La tradizione di Sant’Antonio - la storia
Benedizioni e «biligòcc» - il programma

Si rinnova giovedì 17 gennaio, nella chiesa-cappella vescovile dei Santi Marco e Maria in via Locatelli, l’antica festa di Sant’Antonio abate.

Il santo eremita del deserto visse in Egitto tra il 250 e il 356. Intorno alla sua festa si sono cementate tradizioni molto care alla gente, come la benedizione di animali e veicoli e la vendita delle castagne affumicate, note come «biligòcc».

Questo il programma delle celebrazioni: Messe alle 7,30, 10 (solenne), 13, 17 e 18,30. Alle 16 Rosario meditato. All’esterno della chiesa, dalle 7,30 alle 18,30, benedizione di moto, autovetture e animali, con la distribuzione dell’immaginetta. Inoltre, nella zona di piazza Dante saranno allestite le tradizionali bancarelle.

Fino a un passato recente, Sant’Antonio abate era invocato come protettore dei lavori dei campi, degli animali e contro le malattie contagiose, come l’herpes zoster, popolarmente nota come «fuoco di Sant’Antonio».

Un tempo, nel giorno della festa giungevano in questa chiesa persone provenienti anche da paesi distanti per far benedire gli animali e il sale destinato alla loro integrazione alimentare o a scopo terapeutico. Malgrado il dissolversi della civiltà contadina, la devozione a Sant’Antonio si mantiene ancora vivace.

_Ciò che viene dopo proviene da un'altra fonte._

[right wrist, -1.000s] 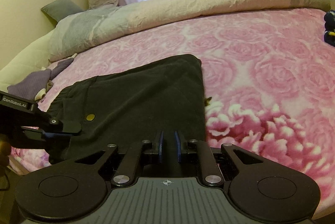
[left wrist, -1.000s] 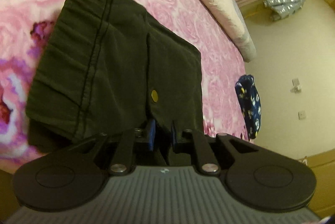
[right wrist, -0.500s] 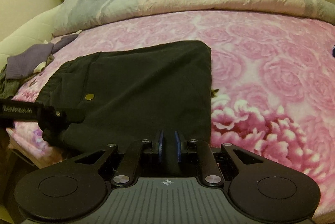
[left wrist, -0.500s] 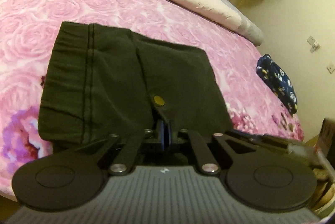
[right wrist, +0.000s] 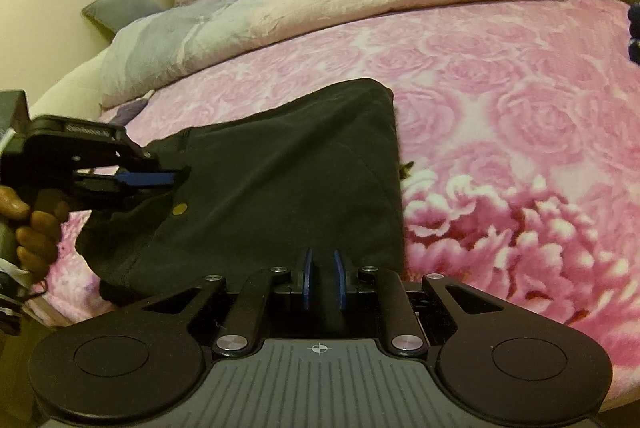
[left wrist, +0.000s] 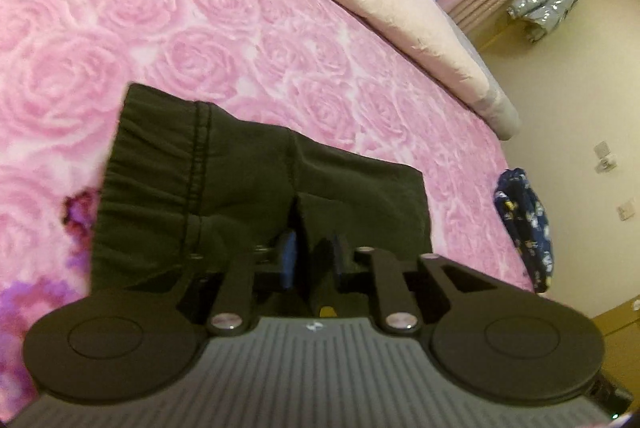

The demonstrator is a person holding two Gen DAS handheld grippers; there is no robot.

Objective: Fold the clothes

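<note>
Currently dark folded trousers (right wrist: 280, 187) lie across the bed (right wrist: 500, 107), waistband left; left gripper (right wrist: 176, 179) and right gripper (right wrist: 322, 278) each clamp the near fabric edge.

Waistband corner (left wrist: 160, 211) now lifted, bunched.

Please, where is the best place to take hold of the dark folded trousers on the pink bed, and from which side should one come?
Probably the near edge of the dark trousers, approached from the bedside. That edge lies nearest and slightly raised, while the rest lies flat on the rose blanket. The left claw pinches it near the brass button, the right claw further right.
</note>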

La devozione alla figura di Sant’Antonio ha numerose sfaccettature e tradizioni. Il santo viene presentato come modello per la ricerca di silenzio, preghiera e penitenza. Viene anche invocato per ritrovare oggetti smarriti e un tempo anche dalle ragazze in cerca di marito.

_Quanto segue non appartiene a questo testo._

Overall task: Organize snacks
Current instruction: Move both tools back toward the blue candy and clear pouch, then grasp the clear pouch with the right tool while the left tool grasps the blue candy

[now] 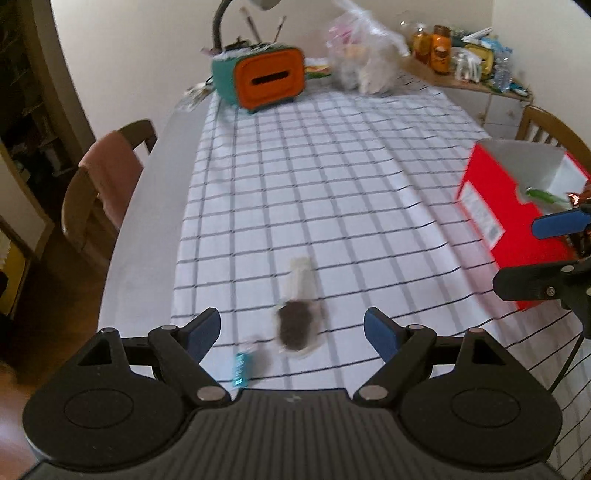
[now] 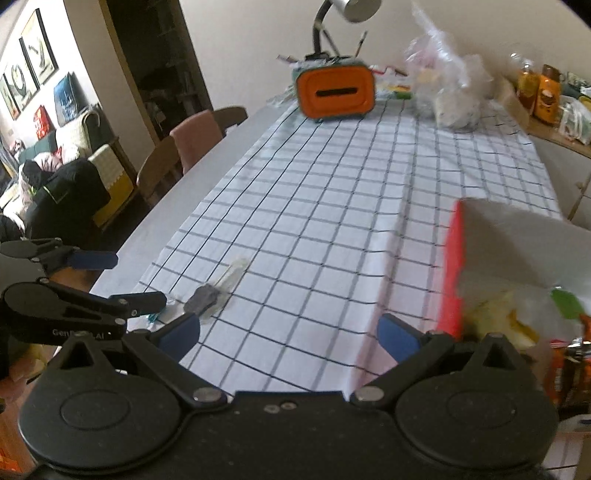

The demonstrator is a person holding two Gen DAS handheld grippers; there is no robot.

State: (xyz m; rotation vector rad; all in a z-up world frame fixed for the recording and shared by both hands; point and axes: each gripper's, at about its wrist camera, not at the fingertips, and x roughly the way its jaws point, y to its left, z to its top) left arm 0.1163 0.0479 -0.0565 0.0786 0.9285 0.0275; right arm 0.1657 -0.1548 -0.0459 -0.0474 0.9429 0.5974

Oggi molti fedeli accendono un cero per invocare la conferma di un lavoro precario o la speranza di trovarlo per chi è disoccupato. Il culto di Sant’Antonio abate fu introdotto a Bergamo nel XIV secolo grazie ai frati Antoniani che officiavano nell’attuale chiesa di via Locatelli, che allora era inglobata nell’ospedale cittadino.